Structural engineering theory is based upon applied physical laws and empirical knowledge of the structural performance of different materials and geometries. Structural engineering design utilizes a number of simple structural elements to build complex structural systems. Structural engineers are responsible for making creative and efficient use of funds, structural elements and materials to achieve these goals

History of Structural Engineering

Structural engineering dates back to 2700 B.C.E. when the step pyramid for Pharaoh Djoser was built by Imhotep, the first engineer in history known by name. Pyramids were the most common major structures built by ancient civilizations because the structural form of a pyramid is inherently stable and can be almost infinitely scaled (as opposed to most other structural forms, which cannot be linearly increased in size in proportion to increased loads).

However, it is important to note that the structural stability of the pyramid is not primarily a result of its shape. The integrity of the pyramid is intact as long as each of the stones is able to support the weight of the stone above it. The limestone blocks were taken from a quarry near the build site. Since the compressive strength of limestone is anywhere from 30 to 250 MPa (MPa = Pa * 10^6), the blocks will not fail under compression.Therefore the structural strength of the pyramid stems from the material properties of the stones from which it was built rather than the pyramid's geometry.

Throughout ancient and medieval history most architectural design and construction was carried out by artisans, such as stone masons and carpenters, rising to the role of master builder. No theory of structures existed, and understanding of how structures stood up was extremely limited, and based almost entirely on empirical evidence of 'what had worked before'. Knowledge was retained by guilds and seldom supplanted by advances. Structures were repetitive, and increases in scale were incremental.

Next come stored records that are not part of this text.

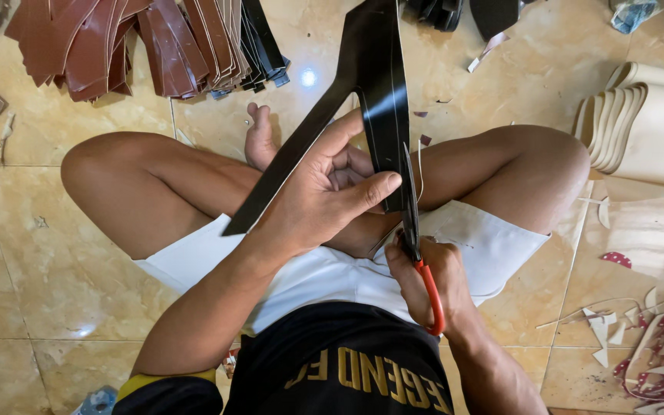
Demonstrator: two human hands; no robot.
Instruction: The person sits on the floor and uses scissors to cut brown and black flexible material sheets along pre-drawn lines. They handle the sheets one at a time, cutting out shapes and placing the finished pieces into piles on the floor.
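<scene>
Left hand: the left hand (330, 196) is closed around a black V-shaped cut piece (370, 84), thumb on top, fingers curled under its right strip.
Right hand: the right hand (424, 280) is closed on the red handle of the scissors (413, 223), held low, just above the lap.
Scissors: dark blades point up and away from the body, lying along the right edge of the black piece, touching it beside the left thumb.
Black piece: held in the air above the crossed legs; 2 strips meet at a point at the far end, the left strip slanting down toward the left knee.
Floor: beige tiled floor (48, 269) with pale offcuts scattered at the right.
Far left: stack of brown pieces (117, 42) on the floor.
Far right: row of cream pieces (647, 123), standing on edge.
</scene>
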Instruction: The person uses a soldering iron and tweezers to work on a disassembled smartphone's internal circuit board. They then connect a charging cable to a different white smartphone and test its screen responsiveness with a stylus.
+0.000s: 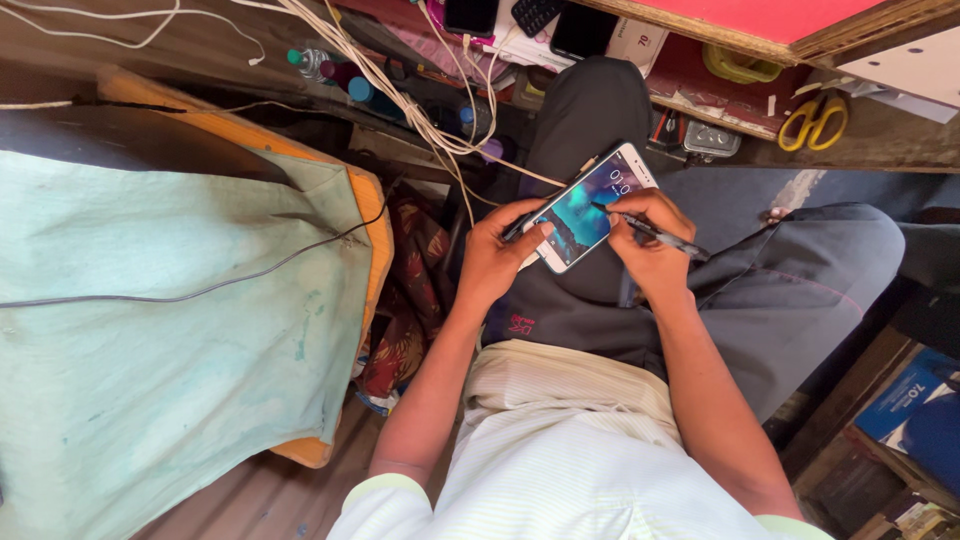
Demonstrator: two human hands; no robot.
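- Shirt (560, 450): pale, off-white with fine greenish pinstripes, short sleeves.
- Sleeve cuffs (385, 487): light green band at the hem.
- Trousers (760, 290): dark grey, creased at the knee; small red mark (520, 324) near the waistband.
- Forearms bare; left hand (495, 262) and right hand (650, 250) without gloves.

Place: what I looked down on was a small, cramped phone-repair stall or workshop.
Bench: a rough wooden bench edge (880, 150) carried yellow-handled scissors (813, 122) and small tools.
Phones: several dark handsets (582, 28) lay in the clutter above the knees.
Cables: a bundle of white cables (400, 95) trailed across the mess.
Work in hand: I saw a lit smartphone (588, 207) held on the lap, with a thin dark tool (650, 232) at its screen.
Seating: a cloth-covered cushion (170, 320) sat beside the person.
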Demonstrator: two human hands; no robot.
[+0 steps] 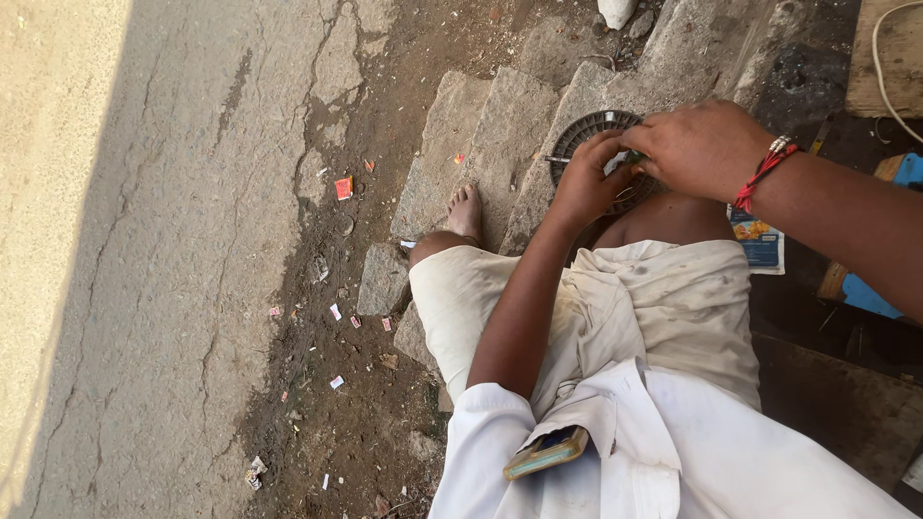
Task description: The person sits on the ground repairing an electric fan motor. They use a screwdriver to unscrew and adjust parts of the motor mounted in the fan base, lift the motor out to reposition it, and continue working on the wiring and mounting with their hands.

No record exists of the first calculations of the strength of structural members or the behavior of structural material, but the profession of structural engineer only really took shape with the Industrial Revolution and the re-invention of concrete (see History of Concrete). The physical sciences underlying structural engineering began to be understood in the Renaissance and have since developed into computer-based applications pioneered in the 1970s.